Lavorare stanca, però...
In ogni caso proprio la fatica è in qualche modo fonte di benessere. Secondo gli studi della psicologa americana Kelly Lambert, del Randolph-Macon Collage di Ashland (Virginia), le ricompense interiori legate al lavoro manuale aumentano il benessere mentale, e viceversa. Utilizzare cibi precotti invece di coltivare e cucinarli, per esempio, non piace al nostro cervello. Mentre fare la manutenzione della casa, o curare un orto o un giardino aiuta a riacquistare manualità e dare alla nostra mente la sua ricompensa: il cervello è infatti programmato per provare un profondo senso di soddisfazione dopo la fatica.
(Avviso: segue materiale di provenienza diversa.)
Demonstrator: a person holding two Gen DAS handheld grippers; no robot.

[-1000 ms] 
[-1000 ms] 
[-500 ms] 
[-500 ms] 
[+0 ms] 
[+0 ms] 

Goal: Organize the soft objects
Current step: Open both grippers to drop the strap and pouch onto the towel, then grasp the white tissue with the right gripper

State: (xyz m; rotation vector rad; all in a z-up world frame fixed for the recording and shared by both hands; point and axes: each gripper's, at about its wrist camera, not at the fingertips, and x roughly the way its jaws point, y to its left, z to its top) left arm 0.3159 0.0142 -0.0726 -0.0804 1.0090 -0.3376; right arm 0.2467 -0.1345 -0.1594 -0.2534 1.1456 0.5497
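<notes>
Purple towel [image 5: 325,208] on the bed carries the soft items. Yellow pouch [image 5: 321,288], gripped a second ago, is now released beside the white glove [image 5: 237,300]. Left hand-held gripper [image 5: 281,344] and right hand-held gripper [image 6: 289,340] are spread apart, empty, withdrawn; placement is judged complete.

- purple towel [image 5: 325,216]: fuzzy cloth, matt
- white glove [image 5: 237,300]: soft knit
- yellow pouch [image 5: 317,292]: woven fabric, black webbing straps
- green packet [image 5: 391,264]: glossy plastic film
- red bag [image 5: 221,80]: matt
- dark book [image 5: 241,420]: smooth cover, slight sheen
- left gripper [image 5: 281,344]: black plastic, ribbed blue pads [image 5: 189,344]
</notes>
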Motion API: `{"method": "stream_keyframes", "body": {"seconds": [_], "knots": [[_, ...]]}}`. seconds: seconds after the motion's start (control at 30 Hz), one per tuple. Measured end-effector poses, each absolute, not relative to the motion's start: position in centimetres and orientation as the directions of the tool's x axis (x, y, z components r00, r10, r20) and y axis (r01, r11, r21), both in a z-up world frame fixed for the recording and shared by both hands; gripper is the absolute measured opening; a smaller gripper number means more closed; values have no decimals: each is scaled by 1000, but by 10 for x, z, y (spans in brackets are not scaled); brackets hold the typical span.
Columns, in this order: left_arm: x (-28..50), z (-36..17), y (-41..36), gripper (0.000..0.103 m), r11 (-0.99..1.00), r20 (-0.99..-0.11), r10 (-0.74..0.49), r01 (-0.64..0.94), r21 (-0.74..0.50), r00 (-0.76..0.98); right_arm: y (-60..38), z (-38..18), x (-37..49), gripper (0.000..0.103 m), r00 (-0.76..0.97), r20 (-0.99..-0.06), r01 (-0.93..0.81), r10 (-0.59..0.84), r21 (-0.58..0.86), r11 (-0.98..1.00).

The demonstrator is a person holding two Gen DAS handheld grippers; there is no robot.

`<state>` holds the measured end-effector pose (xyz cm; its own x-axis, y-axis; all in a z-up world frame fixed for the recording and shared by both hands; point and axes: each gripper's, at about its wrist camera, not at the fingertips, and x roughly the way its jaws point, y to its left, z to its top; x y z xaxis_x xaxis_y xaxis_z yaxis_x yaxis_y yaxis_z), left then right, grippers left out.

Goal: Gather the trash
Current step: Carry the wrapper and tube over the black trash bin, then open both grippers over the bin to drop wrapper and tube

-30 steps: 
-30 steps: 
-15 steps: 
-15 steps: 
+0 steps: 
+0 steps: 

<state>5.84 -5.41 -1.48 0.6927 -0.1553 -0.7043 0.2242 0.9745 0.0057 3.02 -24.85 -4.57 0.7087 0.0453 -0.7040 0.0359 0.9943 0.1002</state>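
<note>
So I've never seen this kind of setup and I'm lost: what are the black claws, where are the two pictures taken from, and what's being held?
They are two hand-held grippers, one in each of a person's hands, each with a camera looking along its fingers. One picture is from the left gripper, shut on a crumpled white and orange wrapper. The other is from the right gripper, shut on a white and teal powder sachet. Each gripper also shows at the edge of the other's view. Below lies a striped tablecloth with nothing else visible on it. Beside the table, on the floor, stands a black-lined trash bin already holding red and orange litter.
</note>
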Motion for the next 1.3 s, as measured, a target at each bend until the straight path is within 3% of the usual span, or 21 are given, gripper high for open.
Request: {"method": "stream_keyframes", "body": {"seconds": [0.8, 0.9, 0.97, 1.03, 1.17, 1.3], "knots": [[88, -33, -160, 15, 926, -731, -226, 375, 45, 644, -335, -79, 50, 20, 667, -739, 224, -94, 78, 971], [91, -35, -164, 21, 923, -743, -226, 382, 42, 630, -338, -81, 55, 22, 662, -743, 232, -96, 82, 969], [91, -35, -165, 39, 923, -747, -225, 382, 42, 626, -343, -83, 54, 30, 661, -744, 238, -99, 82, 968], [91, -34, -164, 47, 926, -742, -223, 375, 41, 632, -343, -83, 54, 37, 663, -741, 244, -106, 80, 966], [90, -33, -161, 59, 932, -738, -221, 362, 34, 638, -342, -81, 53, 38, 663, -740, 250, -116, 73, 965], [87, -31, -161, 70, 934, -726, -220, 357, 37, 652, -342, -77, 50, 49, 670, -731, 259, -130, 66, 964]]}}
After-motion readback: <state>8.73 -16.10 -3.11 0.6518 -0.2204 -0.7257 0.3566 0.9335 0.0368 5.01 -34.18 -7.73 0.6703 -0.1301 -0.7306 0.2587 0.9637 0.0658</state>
Ma c'è dell'altro, spiega Barberis: “i cittadini si trasferiscono volentieri nel borgo rurale attratti dall'ambiente, dai costi più bassi e anche da un tessuto sociale che spinge a fare amicizia. Per essere più chiari: nel paesino non puoi ignorare i tuoi vicini se hai intenzione di trasferirti lì, per cui dovrai sforzarti di tessere legami. Questo ritorno sta portando a una maggiore comprensione del lavoro della terra e tutta la nostra cultura si sta nuovamente 'agricolizzando'”.
Che si parta da zero o che si investa nell'azienda di famiglia, che si sia giovani 25enni laureati o 40enni delusi dal “lavoro sicuro”, i nuovi contadini hanno una, anzi due marce in più rispetto agli agricoltori di ieri: sono più “formati” (in qualsiasi campo, non solo agrario) e hanno la Rete. Via Internet di informano, chiedono aiuto, consulenze, consigli, commercializzano, si promuovono.